Lag operator is a type of linear operator especially convenient in time series analysis, it has all properties that a linear operator should have.

Consider an infinite time series \(\{y_t\}^{\infty}_{t=-\infty}\), we operate with one lag is denoted as

\[ Ly_t = y_{t-1} \]

Lag twice or three times

\[ L^2y_t = y_{t-2},\qquad L^3y_t = y_{t-3} \]

Or a polynomial lag operation

\[ (1- 3L)(2+4L)(1+2L)y_t \]

It would be easier to demonstrate with SymPy’s algebraic capacity:

L = sy.symbols("L")
poly = (1 - 3 * L) * (2 + 4 * L) * (1 + 2 * L)
poly.expand()

\(\displaystyle - 24 L^{3} - 16 L^{2} + 2 L + 2\)

Operate on \(y_t\)

\[ (- 24 L^{3} - 16 L^{2} + 2 L + 2)y_t = -24y_{t-3}-16y_{t-2}+2y_{t-1}+2y_t \]

\(1st\)-Order Difference Equations

Start with

\[ y_t = \phi y_{t-1}+u_t \]

Use lag operator and rearrange \[ y_t-\phi L y_t = u_t\qquad\longrightarrow\qquad(1-\phi L)y_t = u_t \]

That mean it must be an inverse of \((1-\phi L)\) which achieves \[ \begin{align} (1-\phi L)^{-1}(1-\phi L)y_t&=(1-\phi L)^{-1}u_t\\ y_t&=(1-\phi L )^{-1}u_t \end{align} \]

How do we find out what \((1-\phi L)^{-1}\) is?

Fortunately, we have encountered this type of series in high school, \((1-\phi L)^{-1}\) can be expanded into an infinite geometric series

\[ \frac{1}{1-\phi L} = 1 + \phi L + \phi^2L^2 + \phi^3L^3 + \cdots =\sum_{i=0}^\infty (\phi L)^i \]

Rewrite equation \((1)\)

\[ y_t = (1 + \phi L + \phi^2L^2 + \phi ^3L^3 + \cdots)u_t = u_t +\phi u_{t-1}+\phi ^2u_{t-2} + \phi ^3u_{t-3}+\cdots \]

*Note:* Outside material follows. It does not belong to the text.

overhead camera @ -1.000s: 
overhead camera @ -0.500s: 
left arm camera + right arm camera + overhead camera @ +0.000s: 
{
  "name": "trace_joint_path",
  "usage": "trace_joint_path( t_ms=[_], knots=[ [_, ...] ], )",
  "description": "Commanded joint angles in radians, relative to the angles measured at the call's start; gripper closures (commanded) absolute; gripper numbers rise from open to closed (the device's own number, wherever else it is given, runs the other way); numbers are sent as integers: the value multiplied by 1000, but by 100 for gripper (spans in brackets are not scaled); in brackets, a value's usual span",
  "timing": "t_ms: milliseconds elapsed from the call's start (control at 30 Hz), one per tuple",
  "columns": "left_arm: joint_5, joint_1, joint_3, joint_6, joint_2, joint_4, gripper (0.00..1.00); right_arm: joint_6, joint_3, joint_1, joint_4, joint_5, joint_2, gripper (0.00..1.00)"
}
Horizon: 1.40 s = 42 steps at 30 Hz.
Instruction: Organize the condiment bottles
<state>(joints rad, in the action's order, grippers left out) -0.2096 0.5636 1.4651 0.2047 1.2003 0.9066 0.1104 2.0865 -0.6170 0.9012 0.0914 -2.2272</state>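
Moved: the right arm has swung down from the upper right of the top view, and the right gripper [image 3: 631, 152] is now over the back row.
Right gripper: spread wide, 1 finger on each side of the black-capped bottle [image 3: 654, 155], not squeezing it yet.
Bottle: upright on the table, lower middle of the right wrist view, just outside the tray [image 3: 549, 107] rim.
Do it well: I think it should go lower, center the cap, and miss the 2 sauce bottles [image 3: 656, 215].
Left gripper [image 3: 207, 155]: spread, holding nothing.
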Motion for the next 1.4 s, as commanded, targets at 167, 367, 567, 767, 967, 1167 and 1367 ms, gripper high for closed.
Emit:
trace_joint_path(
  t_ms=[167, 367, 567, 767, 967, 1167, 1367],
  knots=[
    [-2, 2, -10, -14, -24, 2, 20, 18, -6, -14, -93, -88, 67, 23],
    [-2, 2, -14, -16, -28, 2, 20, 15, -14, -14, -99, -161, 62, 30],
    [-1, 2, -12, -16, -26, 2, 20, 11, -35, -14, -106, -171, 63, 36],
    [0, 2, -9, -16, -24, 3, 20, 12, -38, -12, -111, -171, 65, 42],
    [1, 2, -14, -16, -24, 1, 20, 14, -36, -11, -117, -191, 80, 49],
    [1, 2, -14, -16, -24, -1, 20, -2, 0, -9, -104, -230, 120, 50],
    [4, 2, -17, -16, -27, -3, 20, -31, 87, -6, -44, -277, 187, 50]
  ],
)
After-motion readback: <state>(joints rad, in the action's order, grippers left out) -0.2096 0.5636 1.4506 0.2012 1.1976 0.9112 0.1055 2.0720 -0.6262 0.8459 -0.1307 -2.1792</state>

However, though we start from $y_t = y_{t-1}+u_t $ and derived \((2)\), they are not essential consistent.

Because recall the solution of the \(1st\) order difference equation by recursive substitution

\[ y_t = \phi ^t y_0 + \phi ^{t-1}u_{1} + \phi ^{t-2}u_{2} +\phi ^{t-3}u_{3} + ... + \phi u_{t-1} + u_t \]

Obviously, if you substract \((3)\) from \((2)\), it doesn’t get a \(0\).

The the leftover infinite series has high powers on \(t\), they converge to \(0\) on condition that \(|\phi|<1\), therefore the only missing term is \(\phi ^ty_0\).

But we can still that the equation \((1)\) holds \[\begin{align} y_t &= \phi^ty_0 + (1-\phi L)^{-1}u_t\\ (1-\phi L)y_t &= (1-\phi L)\phi^ty_0 + (1-\phi L)(1-\phi L)^{-1}u_t\\ & = \phi^ty_0 -\phi\phi^{t-1}y_0 + u_t\\ &=u_t \end{align}\] We proved $y_t=(1-L)^{-1}u_t $, here we assume that \(y_0\) is an initial condition which is a constant, which guarantees \(Ly_0 = y_0\).

\(2nd\)-Order Difference Equations

Consider a \(2nd\)-order difference equation:

\[ y_t=\phi_1y_{t-1}+\phi_2y_{t-2}+u_t \]

In lag operator form

\[ (1-\phi_1L-\phi_2L^2)y_t=u_t \]

The polynomial on the LHS can be factored

\[ 1-\phi_1L-\phi_2L^2 = (1-\lambda_1 L)(1-\lambda_2 L) = 1-(\lambda_1+\lambda_2) L + \lambda_1\lambda_2 L^2 \]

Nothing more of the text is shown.